* **TASK DETAILS**: When a picture appears in the listing, leave it out and copy the rest exactly as it stands.

*** Opening GIVEN MATERIAL ***

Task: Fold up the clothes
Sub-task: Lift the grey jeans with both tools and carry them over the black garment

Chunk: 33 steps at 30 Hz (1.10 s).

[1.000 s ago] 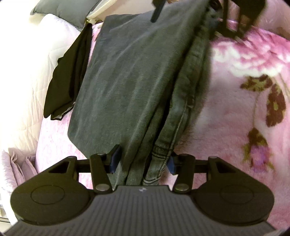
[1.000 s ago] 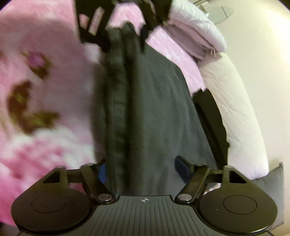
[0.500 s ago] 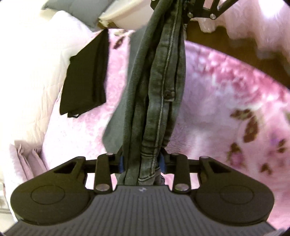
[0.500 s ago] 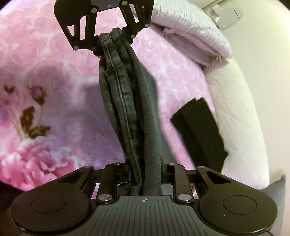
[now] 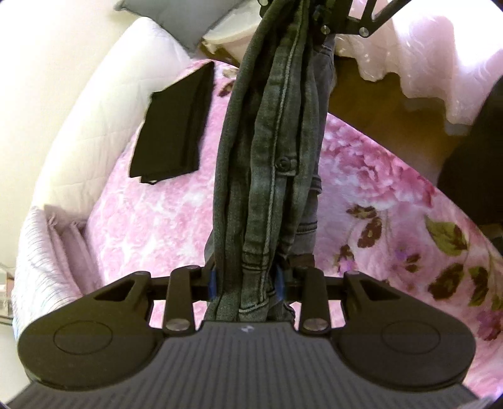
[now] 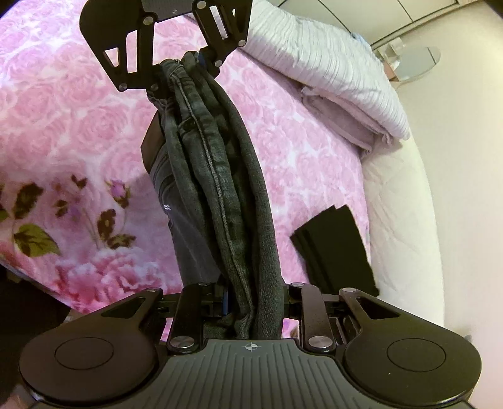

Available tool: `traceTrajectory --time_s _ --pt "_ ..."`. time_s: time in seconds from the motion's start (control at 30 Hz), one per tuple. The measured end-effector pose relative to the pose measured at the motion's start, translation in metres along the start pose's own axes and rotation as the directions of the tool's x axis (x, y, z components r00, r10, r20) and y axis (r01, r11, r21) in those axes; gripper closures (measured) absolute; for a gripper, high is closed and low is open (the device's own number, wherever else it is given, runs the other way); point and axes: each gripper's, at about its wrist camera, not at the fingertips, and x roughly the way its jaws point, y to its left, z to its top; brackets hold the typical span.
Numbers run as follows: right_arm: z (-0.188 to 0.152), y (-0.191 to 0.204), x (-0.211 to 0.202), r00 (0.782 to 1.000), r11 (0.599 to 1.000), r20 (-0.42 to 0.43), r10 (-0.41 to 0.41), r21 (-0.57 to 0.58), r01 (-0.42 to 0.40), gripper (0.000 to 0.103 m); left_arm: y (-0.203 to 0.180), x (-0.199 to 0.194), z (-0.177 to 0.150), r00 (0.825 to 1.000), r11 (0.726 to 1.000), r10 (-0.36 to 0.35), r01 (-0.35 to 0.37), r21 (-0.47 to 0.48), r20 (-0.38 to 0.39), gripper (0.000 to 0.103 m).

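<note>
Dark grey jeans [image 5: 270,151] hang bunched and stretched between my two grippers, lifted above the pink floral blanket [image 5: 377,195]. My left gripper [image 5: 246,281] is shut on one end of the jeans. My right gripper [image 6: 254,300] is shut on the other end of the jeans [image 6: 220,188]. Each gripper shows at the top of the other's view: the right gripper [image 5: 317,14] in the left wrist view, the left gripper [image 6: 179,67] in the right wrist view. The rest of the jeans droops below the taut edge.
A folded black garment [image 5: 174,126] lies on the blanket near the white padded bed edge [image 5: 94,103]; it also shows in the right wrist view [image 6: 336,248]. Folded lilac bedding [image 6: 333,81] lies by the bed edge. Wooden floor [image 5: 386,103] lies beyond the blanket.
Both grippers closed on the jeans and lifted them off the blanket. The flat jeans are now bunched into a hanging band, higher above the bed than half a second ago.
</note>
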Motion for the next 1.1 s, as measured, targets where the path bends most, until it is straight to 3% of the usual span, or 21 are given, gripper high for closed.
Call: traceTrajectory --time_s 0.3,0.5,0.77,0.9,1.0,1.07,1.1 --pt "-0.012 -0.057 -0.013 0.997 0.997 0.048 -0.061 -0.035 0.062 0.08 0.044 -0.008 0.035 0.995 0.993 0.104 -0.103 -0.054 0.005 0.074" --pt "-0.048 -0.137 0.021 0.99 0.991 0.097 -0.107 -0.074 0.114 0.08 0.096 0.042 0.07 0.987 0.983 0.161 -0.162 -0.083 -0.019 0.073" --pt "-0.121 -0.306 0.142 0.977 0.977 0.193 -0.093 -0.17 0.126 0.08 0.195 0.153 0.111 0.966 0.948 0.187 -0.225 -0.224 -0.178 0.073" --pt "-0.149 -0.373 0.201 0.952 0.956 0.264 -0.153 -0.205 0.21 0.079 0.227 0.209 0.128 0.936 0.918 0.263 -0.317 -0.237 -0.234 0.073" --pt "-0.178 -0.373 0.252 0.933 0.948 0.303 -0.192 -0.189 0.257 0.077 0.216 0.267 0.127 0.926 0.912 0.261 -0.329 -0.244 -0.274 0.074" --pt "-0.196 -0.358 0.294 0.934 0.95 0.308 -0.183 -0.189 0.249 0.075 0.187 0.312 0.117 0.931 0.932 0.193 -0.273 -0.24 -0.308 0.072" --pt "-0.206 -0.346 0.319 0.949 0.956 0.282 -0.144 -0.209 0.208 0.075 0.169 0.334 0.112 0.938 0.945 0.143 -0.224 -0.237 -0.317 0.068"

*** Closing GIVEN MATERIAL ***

* **PROBLEM SOLUTION**:
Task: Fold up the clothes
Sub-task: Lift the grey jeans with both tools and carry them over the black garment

Chunk: 33 steps at 30 Hz (1.10 s).

[1.000 s ago] 
[1.000 s ago] 
[0.500 s ago] 
[0.500 s ago] 
[now] 
[now] 

Available tool: `traceTrajectory --time_s _ --pt "_ ..."`. time_s: time in seconds from the motion's start (control at 30 Hz), one per tuple. The measured end-effector pose relative to the pose measured at the motion's start, translation in metres along the start pose's own axes and rotation as the directions of the tool's x axis (x, y, z components r00, r10, r20) and y axis (r01, r11, r21) in those axes; gripper closures (measured) absolute; for a gripper, high is closed and low is open (the device's own number, wherever else it is given, runs the other way); point and axes: each gripper's, at about its wrist camera, not at the fingertips, and x roughly the way its jaws point, y to its left, z to its top; brackets hold the typical span.
Numbers run as follows: right_arm: z (-0.188 to 0.152), y (-0.191 to 0.204), x (-0.211 to 0.202), r00 (0.782 to 1.000), r11 (0.599 to 1.000), r20 (-0.42 to 0.43), r10 (-0.41 to 0.41), r21 (-0.57 to 0.58), r01 (-0.42 to 0.40), gripper (0.000 to 0.103 m); left_arm: y (-0.203 to 0.180), x (-0.199 to 0.194), z (-0.177 to 0.150), r00 (0.825 to 1.000), r11 (0.726 to 1.000), r10 (-0.36 to 0.35), r01 (-0.35 to 0.37), r21 (-0.47 to 0.48), r20 (-0.38 to 0.39), gripper (0.000 to 0.103 m).

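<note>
Dark grey jeans [image 5: 270,151] hang bunched and stretched between my two grippers, lifted above the pink floral blanket [image 5: 377,195]. My left gripper [image 5: 246,281] is shut on one end of the jeans. My right gripper [image 6: 254,300] is shut on the other end of the jeans [image 6: 220,188]. Each gripper shows at the top of the other's view: the right gripper [image 5: 317,14] in the left wrist view, the left gripper [image 6: 179,67] in the right wrist view. The rest of the jeans droops below the taut edge.
A folded black garment [image 5: 174,126] lies on the blanket near the white padded bed edge [image 5: 94,103]; it also shows in the right wrist view [image 6: 336,248]. Folded lilac bedding [image 6: 333,81] lies by the bed edge. Wooden floor [image 5: 386,103] lies beyond the blanket.
Both grippers closed on the jeans and lifted them off the blanket. The flat jeans are now bunched into a hanging band, higher above the bed than half a second ago.
</note>
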Motion for the next 1.1 s, as measured, targets where the path bends most, until it is straight to 3% of the usual span, or 21 are given, gripper high for closed.
Call: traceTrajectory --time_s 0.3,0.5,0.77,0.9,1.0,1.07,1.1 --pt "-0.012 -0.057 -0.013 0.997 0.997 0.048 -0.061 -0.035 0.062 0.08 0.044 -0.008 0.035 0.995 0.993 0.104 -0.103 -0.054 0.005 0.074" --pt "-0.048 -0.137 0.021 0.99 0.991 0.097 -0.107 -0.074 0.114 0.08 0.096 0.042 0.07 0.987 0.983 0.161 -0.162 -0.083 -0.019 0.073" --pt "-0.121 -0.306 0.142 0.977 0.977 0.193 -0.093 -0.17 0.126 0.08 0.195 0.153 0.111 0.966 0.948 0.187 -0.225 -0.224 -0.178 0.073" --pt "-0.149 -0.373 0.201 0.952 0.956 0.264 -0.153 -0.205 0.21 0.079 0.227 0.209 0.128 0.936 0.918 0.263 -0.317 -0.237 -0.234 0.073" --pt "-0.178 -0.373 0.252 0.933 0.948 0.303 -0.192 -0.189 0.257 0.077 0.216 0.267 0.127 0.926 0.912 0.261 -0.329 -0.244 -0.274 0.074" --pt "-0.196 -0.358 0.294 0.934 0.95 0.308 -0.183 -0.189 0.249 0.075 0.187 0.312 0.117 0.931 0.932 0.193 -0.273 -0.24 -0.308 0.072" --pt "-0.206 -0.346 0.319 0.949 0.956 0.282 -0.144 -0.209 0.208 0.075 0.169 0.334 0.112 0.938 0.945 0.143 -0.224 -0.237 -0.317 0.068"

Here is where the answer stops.